NEW YORK, September 9 – Global stocks soared Monday in a massive relief rally after the US government took over ailing mortgage giants Fannie Mae and Freddie Mac, easing fears of a global financial meltdown.
Dealers said investors around the world drove markets higher as they bet the US move would end months of turmoil sparked by the US subprime home loan crisis.
In New York, the Dow Jones Industrial Average leapt 2.58 percent to 11,510.74 and the tech-heavy Nasdaq composite rose a more modest 0.62 percent to 2,269.76.
The broad-market Standard & Poor\’s 500 index advanced 2.05 percent to 1,267.79.
US Treasury Secretary Henry Paulson said Sunday the government stepped in because the potential damage to the economy and financial system from their failure was too serious to safely ignore.
Fannie Mae and Freddie Mac together back nearly half of all US mortgages and had been in danger of going bust under the weight of billions of dollars of losses as subprime or higher-risk borrowers defaulted on their loans.
Shares in the firms lost most of their value, as expected — Fannie Mae plunged 90 percent and Freddie Mac 83 percent — but the rest of the market celebrated the news.
"Although Fannie and Freddie shareholders will lose, and the move will cost US taxpayers tens of billions of dollars, the housing market will receive an important boost via lower mortgage rates and more available mortgage credit," said chief economist Mark Zandi at Economy.com.
Rod Smyth at Riverfront Investment Group said the rescue "makes a severe recession driven by a house price-credit spiral highly unlikely."
Still, he said it "probably does not prevent home prices from continuing to fall or the economy experiencing close to zero growth for several more quarters."
In London, the FTSE 100 blue-chip index jumped 3.92 percent to 5,446.30 despite technical problems that prevented trade for much of the day.
In Paris, the CAC 40 index vaulted 3.42 percent at 4,340.18 and in Frankfurt the DAX jumped 2.22 percent to 6,263.74 points.
Some analysts said the rescue plan effectively means the US government becomes the ultimate guarantor for more than five trillion dollars of loans, effectively doubling the US national debt to 10 trillion dollars in one go.

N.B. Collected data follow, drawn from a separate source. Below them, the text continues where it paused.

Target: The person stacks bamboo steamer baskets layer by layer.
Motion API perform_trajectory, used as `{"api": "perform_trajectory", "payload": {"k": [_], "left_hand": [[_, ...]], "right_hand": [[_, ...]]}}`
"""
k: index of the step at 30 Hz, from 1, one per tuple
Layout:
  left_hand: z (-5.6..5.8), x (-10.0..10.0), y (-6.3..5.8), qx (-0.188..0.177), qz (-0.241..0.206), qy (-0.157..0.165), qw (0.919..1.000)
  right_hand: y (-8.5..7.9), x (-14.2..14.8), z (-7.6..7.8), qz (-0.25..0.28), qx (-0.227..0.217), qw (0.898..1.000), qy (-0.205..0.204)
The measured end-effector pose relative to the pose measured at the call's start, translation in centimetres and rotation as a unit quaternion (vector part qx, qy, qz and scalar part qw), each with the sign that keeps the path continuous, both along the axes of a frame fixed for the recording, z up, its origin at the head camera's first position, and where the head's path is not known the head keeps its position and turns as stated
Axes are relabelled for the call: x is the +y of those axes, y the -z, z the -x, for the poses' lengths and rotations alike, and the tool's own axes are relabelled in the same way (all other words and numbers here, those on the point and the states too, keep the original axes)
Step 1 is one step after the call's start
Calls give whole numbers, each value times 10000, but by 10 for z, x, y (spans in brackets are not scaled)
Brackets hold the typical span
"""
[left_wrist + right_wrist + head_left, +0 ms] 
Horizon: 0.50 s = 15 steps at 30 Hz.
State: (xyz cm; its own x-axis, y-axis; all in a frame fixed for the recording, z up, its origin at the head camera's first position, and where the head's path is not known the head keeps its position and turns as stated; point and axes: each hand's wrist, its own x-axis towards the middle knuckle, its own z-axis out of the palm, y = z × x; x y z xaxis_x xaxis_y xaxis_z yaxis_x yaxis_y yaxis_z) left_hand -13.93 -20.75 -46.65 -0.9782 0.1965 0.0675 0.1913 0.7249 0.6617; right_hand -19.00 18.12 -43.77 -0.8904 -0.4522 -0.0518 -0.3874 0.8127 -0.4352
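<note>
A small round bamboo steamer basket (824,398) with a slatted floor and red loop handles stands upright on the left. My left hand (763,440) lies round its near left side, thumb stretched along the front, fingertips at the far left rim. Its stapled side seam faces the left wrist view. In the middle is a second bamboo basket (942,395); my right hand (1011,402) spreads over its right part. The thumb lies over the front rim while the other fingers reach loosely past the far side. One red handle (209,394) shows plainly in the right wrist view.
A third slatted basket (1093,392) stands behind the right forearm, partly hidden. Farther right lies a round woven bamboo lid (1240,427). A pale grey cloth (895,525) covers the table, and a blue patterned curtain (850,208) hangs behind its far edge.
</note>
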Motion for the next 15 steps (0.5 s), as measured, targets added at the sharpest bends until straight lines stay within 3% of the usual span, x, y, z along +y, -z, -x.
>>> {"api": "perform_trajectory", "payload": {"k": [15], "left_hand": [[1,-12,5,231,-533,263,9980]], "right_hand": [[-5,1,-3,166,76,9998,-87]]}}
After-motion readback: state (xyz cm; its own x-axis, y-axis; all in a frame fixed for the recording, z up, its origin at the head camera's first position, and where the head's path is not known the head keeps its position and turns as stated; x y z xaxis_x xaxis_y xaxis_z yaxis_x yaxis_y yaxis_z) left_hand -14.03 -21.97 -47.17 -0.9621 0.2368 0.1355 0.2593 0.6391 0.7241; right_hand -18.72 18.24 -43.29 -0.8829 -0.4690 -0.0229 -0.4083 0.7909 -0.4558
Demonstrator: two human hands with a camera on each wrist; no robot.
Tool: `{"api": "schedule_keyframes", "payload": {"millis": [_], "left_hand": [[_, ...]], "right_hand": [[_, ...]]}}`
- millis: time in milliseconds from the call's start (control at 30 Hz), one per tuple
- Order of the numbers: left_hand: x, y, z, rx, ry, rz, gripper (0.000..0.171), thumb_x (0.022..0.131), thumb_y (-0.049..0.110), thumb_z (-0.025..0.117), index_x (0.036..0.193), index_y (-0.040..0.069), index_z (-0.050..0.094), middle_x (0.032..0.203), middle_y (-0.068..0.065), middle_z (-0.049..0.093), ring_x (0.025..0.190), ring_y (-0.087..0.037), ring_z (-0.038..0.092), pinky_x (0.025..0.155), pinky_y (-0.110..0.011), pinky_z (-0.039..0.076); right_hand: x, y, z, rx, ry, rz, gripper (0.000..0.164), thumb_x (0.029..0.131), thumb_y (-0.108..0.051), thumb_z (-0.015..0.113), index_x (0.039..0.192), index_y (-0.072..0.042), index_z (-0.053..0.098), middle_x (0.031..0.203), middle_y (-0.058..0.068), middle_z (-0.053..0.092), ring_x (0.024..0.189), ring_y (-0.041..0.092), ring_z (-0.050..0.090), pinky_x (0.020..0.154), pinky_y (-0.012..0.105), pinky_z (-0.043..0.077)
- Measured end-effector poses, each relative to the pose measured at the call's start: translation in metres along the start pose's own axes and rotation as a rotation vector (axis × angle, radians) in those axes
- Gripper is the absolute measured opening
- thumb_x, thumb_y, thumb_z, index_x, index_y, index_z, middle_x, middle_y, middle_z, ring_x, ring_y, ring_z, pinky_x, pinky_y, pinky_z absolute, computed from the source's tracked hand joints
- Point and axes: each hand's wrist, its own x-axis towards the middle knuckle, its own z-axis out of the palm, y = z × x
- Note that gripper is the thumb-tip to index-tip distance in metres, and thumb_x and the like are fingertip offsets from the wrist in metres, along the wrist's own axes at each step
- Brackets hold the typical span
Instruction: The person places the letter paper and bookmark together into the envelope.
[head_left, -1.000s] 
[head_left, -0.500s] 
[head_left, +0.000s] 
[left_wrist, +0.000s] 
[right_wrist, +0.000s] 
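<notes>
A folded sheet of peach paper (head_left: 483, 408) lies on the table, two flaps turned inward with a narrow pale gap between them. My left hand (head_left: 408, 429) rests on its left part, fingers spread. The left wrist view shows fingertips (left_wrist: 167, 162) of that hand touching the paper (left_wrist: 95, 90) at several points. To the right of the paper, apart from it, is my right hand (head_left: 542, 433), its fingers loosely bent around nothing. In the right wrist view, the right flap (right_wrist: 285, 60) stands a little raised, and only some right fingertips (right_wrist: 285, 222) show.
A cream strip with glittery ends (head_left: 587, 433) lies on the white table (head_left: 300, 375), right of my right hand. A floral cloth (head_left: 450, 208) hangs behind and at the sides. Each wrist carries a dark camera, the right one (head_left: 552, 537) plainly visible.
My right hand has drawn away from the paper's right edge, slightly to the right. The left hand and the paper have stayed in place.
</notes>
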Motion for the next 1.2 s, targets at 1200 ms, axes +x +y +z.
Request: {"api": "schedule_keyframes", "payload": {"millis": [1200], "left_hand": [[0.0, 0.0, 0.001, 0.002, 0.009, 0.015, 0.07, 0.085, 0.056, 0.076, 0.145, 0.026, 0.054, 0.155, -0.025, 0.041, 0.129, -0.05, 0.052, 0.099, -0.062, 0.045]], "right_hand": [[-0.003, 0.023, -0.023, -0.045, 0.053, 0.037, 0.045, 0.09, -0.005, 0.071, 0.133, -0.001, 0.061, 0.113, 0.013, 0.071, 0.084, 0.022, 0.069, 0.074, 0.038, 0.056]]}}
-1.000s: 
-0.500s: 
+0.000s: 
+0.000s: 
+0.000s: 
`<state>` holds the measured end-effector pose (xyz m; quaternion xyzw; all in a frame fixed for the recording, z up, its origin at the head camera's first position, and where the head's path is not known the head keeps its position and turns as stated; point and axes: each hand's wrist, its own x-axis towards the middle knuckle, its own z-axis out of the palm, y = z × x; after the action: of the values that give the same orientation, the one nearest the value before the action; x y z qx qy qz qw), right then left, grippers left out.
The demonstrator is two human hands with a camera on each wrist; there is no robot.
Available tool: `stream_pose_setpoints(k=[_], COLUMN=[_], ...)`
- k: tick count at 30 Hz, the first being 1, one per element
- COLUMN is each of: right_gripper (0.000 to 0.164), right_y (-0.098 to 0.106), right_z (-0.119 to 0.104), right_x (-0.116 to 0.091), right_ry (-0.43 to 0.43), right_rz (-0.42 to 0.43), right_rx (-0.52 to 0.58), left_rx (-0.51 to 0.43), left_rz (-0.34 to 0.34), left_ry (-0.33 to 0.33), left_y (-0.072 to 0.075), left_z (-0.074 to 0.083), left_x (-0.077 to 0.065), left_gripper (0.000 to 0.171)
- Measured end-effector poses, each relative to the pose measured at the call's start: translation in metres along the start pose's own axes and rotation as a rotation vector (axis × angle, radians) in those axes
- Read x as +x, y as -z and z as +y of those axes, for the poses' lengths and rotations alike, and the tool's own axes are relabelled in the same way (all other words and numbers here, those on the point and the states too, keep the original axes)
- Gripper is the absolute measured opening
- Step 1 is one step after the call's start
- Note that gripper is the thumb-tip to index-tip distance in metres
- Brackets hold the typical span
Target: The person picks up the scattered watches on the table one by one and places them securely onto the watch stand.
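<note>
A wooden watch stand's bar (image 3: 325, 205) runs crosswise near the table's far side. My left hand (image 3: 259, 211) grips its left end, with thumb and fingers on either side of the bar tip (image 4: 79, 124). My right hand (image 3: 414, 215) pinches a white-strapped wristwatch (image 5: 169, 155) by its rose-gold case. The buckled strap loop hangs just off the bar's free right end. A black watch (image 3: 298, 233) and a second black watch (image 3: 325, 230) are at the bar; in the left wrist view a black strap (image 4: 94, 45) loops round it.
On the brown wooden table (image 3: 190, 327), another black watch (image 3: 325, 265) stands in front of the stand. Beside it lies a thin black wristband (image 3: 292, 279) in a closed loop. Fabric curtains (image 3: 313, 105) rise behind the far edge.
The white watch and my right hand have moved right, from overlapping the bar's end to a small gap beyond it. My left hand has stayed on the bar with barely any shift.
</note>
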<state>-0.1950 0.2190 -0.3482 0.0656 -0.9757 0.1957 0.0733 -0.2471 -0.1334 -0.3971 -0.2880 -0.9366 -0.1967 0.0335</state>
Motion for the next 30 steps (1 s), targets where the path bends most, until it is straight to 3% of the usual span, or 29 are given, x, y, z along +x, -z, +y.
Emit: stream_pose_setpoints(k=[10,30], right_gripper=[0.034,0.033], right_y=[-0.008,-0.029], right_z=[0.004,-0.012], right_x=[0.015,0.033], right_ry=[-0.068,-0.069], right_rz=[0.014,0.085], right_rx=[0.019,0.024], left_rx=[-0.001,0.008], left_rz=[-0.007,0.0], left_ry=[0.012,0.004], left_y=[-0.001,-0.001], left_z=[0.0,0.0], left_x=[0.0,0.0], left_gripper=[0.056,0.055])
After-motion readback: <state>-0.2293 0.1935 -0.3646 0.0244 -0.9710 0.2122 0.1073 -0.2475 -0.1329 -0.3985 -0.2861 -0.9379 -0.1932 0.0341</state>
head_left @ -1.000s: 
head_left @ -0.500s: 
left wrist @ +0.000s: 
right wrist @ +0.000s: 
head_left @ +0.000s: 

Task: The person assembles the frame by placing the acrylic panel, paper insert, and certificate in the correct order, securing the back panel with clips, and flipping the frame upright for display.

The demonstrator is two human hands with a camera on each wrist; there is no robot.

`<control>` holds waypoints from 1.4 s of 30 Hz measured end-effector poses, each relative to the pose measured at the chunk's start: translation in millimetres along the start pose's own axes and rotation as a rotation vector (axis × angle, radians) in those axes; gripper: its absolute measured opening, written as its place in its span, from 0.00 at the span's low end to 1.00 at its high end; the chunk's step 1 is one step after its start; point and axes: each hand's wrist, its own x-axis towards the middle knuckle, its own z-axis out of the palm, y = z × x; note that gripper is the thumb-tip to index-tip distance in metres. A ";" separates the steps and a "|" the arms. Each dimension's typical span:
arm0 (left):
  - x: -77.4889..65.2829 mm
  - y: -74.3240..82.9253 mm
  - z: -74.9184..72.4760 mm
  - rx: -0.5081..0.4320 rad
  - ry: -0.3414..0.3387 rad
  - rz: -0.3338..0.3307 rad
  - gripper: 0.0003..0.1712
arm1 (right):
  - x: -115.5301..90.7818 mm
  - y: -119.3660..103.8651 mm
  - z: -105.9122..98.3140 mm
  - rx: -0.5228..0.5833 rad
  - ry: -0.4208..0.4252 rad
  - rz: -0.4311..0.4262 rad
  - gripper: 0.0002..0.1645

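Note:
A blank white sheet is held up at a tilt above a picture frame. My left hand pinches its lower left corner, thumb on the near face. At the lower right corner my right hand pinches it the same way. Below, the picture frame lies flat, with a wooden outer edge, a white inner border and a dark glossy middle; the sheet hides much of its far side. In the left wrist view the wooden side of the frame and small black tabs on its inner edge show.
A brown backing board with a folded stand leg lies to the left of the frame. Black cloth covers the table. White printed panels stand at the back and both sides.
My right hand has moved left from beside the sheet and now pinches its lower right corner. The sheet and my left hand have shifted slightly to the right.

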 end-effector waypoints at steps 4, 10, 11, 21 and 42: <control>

Robert Eisenbeis, economist at Cumberland Advisors, said "there are many good things" about the plan and that it should help ease tight credit for mortgages.
"But when one delves more deeply into the plan there are many problems and questions," he added.
"What Treasury clearly has done is punted the actual dirty details of handling these two hot potatoes to the next administration, with no clear exit strategy nor any practical solutions to the fundamentally flawed business model that Secretary Paulson referred to on several occasions."
Fred Dickson at DA Davidson & Co. said, "We don\’t see this action as being a classic event that triggers the start of a long-term, sustainable rally" although it helps steady the market.
"There is still a lot of heavy lifting needed for the economy to get back on track and other elements of the financial complex to be put back together that would result in the banks beginning to extend credit needed to stimulate long-term economic growth," he said.
In other markets, Brazil\’s Bovespa rallied 2.35 percent and Toronto\’s S&P/TSX advanced 1.27 percent.
Asian markets, the first to trade on the takeover announcement, posted sharp gains to set up Europe and then the US markets for a strong day.
Japanese share prices soared 3.38 percent.
"The US bailout announcement came just when Japanese bank stocks had been heavily sold," Credit Suisse analyst Shinichi Ina said in Tokyo.
Hiroichi Nishi, general manager at Nikko Cordial Securities, likened the US government action to Japan\’s bailout of faltering Japanese banks in the late 1990s in a bad-loans crisis.
Hong Kong shares jumped 4.3 percent and Sydney closed up 3.9 percent.